Written By: Peter Ayers Wimbrow, III and Sam Ghaleb
*Click images below to view larger versions.
“NEVER ...WAS SO MUCH OWED BY SO MANY TO SO FEW”
British Air Chief Marshal Hugh Dowding
“NEVER ...WAS SO MUCH OWED BY SO MANY TO SO FEW”
Air Marshal Sir Keith Park
“NEVER ...WAS SO MUCH OWED BY SO MANY TO SO FEW”
Dowding and the Few
“NEVER ...WAS SO MUCH OWED BY SO MANY TO SO FEW”
Luftwaffe Field Marshal Albert Kesselring (left); Gen. Wilhelm Speidel, Chief-of-Staff, Luftflotte 2; Luftwaffe Chief Reichsmarshal Hermann Goering
“NEVER ...WAS SO MUCH OWED BY SO MANY TO SO FEW”
British Hawker Hurricane
      By June 18, 1940, it was evident, that, as a result of the German Blitzkrieg, begun on May 10, 1940, The Republic of France would fall. In his speech to the House of Commons, that day, Prime Minister Sir Winston Churchill said that,
“What General Weygand has called the ‘Battle of France’ is over. The ‘Battle of Britain’ is about to begin. Upon this battle depends the survival of Christian civilization. Upon it depends our own British life and the long continuity of our institutions and our empire. The whole fury and might of the enemy must very soon be turned on us. Hitler knows that he will have to break us in this island or lose the war. If we can stand up to him, all Europe may be free and the life of the world may move forward into broad, sunlit uplands.  But if we fail, then the whole world, including the United States, including all that we have known and cared for, will sink into the abyss of a new dark age made more sinister and perhaps more protracted by the lights of perverted science. Let us, therefore, brace ourselves to our duties, and so bear ourselves that if the British Empire and its commonwealth lasts for a thousand years, men will say, ‘This was their finest hour!’”

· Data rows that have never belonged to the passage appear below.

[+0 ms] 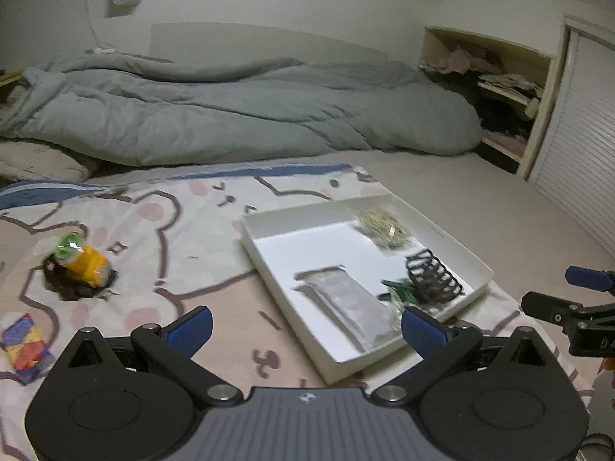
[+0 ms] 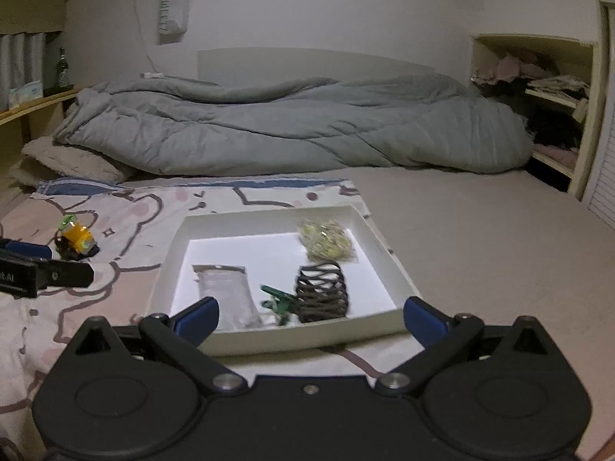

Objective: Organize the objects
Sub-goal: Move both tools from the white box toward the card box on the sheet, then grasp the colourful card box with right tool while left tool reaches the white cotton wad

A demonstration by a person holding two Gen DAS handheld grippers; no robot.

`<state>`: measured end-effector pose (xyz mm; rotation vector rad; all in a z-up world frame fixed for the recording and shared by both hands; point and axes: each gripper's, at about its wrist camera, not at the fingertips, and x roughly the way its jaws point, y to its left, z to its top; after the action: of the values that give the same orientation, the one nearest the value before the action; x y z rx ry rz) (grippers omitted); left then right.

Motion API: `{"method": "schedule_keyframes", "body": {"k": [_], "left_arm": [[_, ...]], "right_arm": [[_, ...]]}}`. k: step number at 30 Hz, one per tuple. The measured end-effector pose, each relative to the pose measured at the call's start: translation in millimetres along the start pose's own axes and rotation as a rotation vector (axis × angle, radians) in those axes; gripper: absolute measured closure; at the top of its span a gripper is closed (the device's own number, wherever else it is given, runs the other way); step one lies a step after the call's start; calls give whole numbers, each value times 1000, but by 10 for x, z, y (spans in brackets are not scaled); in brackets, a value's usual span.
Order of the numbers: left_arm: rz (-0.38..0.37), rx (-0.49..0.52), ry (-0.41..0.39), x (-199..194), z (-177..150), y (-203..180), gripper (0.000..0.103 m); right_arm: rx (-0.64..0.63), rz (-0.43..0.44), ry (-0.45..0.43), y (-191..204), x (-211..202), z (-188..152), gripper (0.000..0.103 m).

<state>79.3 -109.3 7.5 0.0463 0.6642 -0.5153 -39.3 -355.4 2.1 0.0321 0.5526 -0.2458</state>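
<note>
Grey packet (image 2: 226, 294) lengthwise along tray (image 2: 388, 265)

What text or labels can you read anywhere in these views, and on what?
"DA": white letters on the right gripper body in the left wrist view, cut off at the frame edge.
"AI": partial letters on the left gripper body in the right wrist view.
Grey packet in the white tray: print too blurred.
Yellow bottle: label unreadable.

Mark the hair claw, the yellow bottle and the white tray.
hair claw (image 2: 322, 292), right wrist view, middle of its dark teeth
yellow bottle (image 1: 87, 264), left wrist view, yellow body
white tray (image 2: 307, 336), right wrist view, near wall
</note>
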Motion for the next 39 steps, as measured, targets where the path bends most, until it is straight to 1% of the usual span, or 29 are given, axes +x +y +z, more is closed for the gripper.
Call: {"method": "schedule_keyframes", "body": {"k": [5,7,10,17,23,27,30,32,35,37,39], "left_arm": [[75,-10,4,-206,16,315,0],[106,-34,5,-288,4,484,0],[134,-71,7,-412,-4,729,0],[210,-110,-24,-709,24,1235,0],[266,-123,-70,-970,47,1615,0],[321,-99,-83,-1119,17,1826,0],[352,-85,-75,-1181,-58,1952,0],[351,-71,-60,-1188,-142,2025,0],[326,-45,-41,-1183,-299,2111,0],[329,-54,-20,-1159,-401,2195,0],[323,-86,-11,-1137,-492,2312,0]], "right_arm": [[-42,56,-18,253,23,149,0],[-63,82,-22,385,59,205,0],[-97,114,-26,596,127,283,0],[-139,207,-29,1075,298,493,0],[-141,293,-39,1455,420,694,0],[-154,338,-40,1703,499,781,0],[-163,373,-37,1891,568,804,0],[-162,394,-27,2002,611,797,0],[-173,419,-17,2186,675,750,0],[-182,438,-13,2311,723,700,0],[-192,453,1,2449,776,649,0]]}}
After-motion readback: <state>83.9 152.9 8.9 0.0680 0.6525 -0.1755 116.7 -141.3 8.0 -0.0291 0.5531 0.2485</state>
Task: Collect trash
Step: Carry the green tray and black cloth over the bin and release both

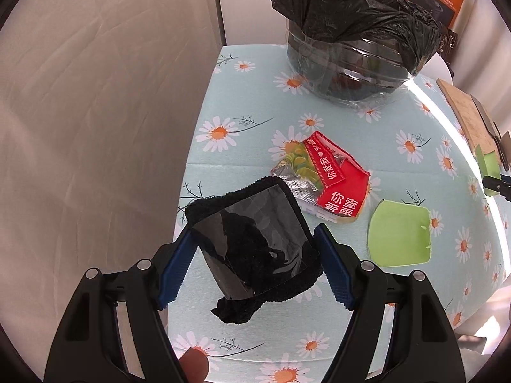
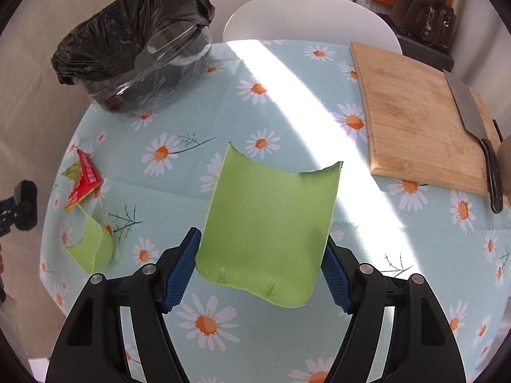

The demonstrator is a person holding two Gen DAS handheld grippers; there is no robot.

The coming battle would be one fought solely in the air. The head of the Royal Air Force Fighter Command was Air Marshal Hugh C. T. Dowding. He had the sort of stubborn tenacity and scientific mind capable of achieving the task at hand.  In the course of the conflict, his skills were to be tested to the limit, but he ultimately emerged as the victor in the first decisive air battle in history.  During his early years at the Royal Artillery Staff College he was nicknamed “Stuffy” for his always-serious attitude. The name stuck and many of the pilots who fought for Dowding in the skies over Britain in 1940 were accustomed to calling him by this name. His basic approach was the integration of various capabilities under one command structure.  To create an efficient air defense system Dowding had to organize the functions of land communications, operations rooms, the chain of radar stations, Air Defense Artillery, the Home Observer Corp, and above all, the fighter air craft. The development of weapons capable of fighting the battle was an important advance in this period, as first the Hawk Hurricane and later the Super Marine Spitfire entered service. Although Dowding cannot be praised for such technical developments, it was his energy and urgency that ensured that Britain had enough fighters to conduct the battle in 1940.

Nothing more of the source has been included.